Una vez se fueron pudo masticar tranquilamente el resto de la pechuga que quedaba en el plato, a la vez que imaginaba a todo su aparato digestivo aplicándose en obtener el máximo rendimiento del alimento que se le procuraba, como habían proclamado aquellos desconocidos.

Visualizó detalladamente sus glándulas salivares, exprimiéndose hasta obtener el máximo combustible posible para la fusión gástrica. Sus muelas prensaban y trituraban con ahínco cada  pedazo de alimento, preparándolo para un proceso de aprovechamiento mayúsculo.
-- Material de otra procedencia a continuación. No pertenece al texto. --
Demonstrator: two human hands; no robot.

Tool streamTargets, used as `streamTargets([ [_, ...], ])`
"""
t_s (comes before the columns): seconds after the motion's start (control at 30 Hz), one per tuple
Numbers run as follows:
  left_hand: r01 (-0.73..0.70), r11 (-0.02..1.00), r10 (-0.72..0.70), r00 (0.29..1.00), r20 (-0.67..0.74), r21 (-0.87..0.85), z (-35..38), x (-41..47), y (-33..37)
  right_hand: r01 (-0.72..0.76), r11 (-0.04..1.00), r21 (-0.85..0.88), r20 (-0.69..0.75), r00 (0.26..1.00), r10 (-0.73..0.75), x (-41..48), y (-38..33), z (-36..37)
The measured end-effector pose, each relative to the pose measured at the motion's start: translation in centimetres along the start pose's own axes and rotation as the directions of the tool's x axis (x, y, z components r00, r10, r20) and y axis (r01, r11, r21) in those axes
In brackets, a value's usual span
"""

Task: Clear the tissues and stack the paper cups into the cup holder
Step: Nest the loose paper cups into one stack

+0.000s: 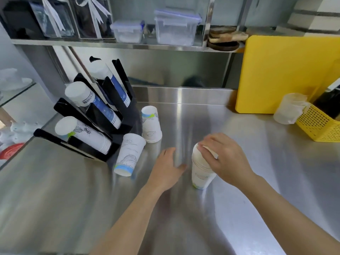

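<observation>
Item, nearest: right hand (225, 159) clasped the top of an upturned nested cup stack (201, 170), liable to tip under sideways pressure; left hand (168, 167) lay open-fingered beside it on bare steel counter (239, 208); beyond, two loose cups (128, 157), then cup holder (88, 115) near the left edge.

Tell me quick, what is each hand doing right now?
Left hand: open, empty, just above the counter.
Right hand: closed on top of the stack of cups.
</observation>
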State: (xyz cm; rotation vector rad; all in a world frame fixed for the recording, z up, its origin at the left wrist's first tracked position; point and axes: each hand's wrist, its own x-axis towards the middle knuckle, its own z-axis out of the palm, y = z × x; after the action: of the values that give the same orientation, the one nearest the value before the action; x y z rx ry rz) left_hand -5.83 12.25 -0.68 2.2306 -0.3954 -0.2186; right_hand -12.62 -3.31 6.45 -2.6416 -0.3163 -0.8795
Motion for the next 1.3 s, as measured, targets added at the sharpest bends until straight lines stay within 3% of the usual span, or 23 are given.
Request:
streamTargets([
  [0.1,0.042,0.998,-0.03,0.979,-0.202,0.056,-2.4,0.6,-2.4,-0.05,0.987,0.152,0.05,0.998,0.042,2.7,-3.4,2.9],
  [0.17,0.133,0.988,-0.102,0.948,-0.301,0.084,-3.8,1.3,-4.5,-0.254,0.931,0.262,0.203,0.958,0.204,4.2,-5.3,6.2],
  [0.23,0.268,0.959,-0.221,0.91,-0.35,0.091,-5.3,2.0,-6.6,-0.549,0.746,0.376,0.423,0.818,0.389,5.5,-6.5,9.6],
  [0.3,0.362,0.93,-0.313,0.873,-0.375,0.067,-6.5,2.8,-9.0,-0.727,0.541,0.423,0.578,0.677,0.456,6.4,-6.9,13.2],
  [0.43,0.458,0.881,-0.474,0.849,-0.235,-0.121,-8.0,3.6,-12.6,-0.874,0.209,0.438,0.713,0.48,0.511,5.7,-6.7,19.2],
  [0.57,0.507,0.691,-0.598,0.801,-0.013,-0.516,-8.9,4.2,-15.2,-0.92,0.156,0.359,0.752,0.384,0.535,5.6,-6.8,23.3],
  [0.63,0.501,0.638,-0.587,0.808,0.052,-0.584,-9.1,4.3,-15.9,-0.928,0.086,0.362,0.787,0.353,0.506,5.9,-7.2,23.8],
  [0.7,0.487,0.644,-0.542,0.835,0.097,-0.589,-9.2,4.1,-15.9,-0.919,0.078,0.387,0.783,0.373,0.498,6.0,-7.6,23.7],
  [0.87,0.329,0.72,-0.377,0.924,0.053,-0.612,-11.0,3.1,-12.7,-0.817,0.059,0.574,0.712,0.533,0.458,6.7,-7.5,20.7],
  [0.97,0.196,0.79,-0.242,0.97,-0.002,-0.58,-12.6,2.6,-9.2,-0.709,0.195,0.677,0.595,0.684,0.421,7.8,-7.2,16.9],
  [1.07,0.044,0.804,-0.079,0.996,-0.032,-0.593,-13.9,2.6,-4.7,-0.614,0.357,0.704,0.474,0.78,0.408,9.2,-6.8,12.1],
  [1.17,-0.106,0.813,0.095,0.994,-0.049,-0.572,-14.1,2.7,0.1,-0.522,0.445,0.728,0.348,0.84,0.416,9.6,-5.7,7.0],
  [1.3,-0.194,0.789,0.246,0.969,0.011,-0.583,-12.1,2.3,5.0,-0.483,0.552,0.68,0.221,0.853,0.474,7.6,-4.0,1.1],
])
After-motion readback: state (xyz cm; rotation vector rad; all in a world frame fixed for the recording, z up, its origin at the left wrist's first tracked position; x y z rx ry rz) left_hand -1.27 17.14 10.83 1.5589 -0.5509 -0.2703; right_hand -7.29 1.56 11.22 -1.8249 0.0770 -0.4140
Imaginó sus jugos gástricos desparramándose generosamente sobre la sustancia alimenticia, hasta disolver meticulosamente cada parte. Todo debía funcionar al unísono, como una maquinaria bien engrasada.

Aquel nutritivo cargamento pasaría a entrar en un largo y lento proceso de asimilación intestinal. Primero el duodeno y luego el colon, extraerían el máximo de proteínas, vitaminas, calorías y nutrientes posibles, en todo aquel inmenso y desaforado carrusel del aprovechamiento digestivo.
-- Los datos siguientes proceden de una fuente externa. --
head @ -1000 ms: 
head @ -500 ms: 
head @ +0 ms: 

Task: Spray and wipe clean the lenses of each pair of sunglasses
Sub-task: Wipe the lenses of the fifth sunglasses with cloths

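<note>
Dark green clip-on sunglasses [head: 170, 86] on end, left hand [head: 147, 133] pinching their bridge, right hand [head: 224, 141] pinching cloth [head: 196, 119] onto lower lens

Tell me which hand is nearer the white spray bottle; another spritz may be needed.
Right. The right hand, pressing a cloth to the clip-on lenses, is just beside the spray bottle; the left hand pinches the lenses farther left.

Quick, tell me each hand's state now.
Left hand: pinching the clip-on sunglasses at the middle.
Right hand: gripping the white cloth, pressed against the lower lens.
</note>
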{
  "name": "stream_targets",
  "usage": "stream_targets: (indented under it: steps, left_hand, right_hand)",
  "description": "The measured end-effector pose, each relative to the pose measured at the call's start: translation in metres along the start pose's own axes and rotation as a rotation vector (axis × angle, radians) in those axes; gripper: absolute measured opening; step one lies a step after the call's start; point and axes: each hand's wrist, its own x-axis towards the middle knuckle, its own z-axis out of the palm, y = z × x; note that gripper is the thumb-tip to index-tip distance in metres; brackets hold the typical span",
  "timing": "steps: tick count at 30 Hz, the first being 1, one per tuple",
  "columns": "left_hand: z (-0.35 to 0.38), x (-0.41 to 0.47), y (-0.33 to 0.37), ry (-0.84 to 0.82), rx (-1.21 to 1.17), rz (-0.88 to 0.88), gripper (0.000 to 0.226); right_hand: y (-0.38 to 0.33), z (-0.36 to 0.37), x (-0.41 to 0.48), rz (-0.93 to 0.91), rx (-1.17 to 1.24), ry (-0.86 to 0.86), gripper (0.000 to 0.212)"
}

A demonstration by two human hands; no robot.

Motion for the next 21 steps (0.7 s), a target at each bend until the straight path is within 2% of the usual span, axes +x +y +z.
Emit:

- ¡Que me aproveche! – se repitió.

Imaginaba el alimento transformándose, por obra y gracia de su complejo aparato digestivo en sangre, huesos, cartílagos y ¿por qué no?... en sentimientos e ideas.

Su cuerpo y su espíritu dependían en gran medida de aquel máximo beneficio deseado.

- ¡Ya habéis oído todos, qué no quede ni una sola molécula nutritiva sin ser asimilada! ¡Vamos  trituradores, y vosotros digestores, hacer bien vuestro trabajo! ¡Nuestro futuro depende de ello!

Lastima, pensó para si, que no podría corresponder a la cortesía digestiva de aquellos desconocidos del restaurante, que tan amablemente se habían preocupado por su correcto proceso intestinal, obsequiándoles con una muestra de los deshechos en que sus vísceras habían convertido aquellos apetitosos alimentos, y así comprobar cómo realmente sí que se había cumplido sus corteses expectativas.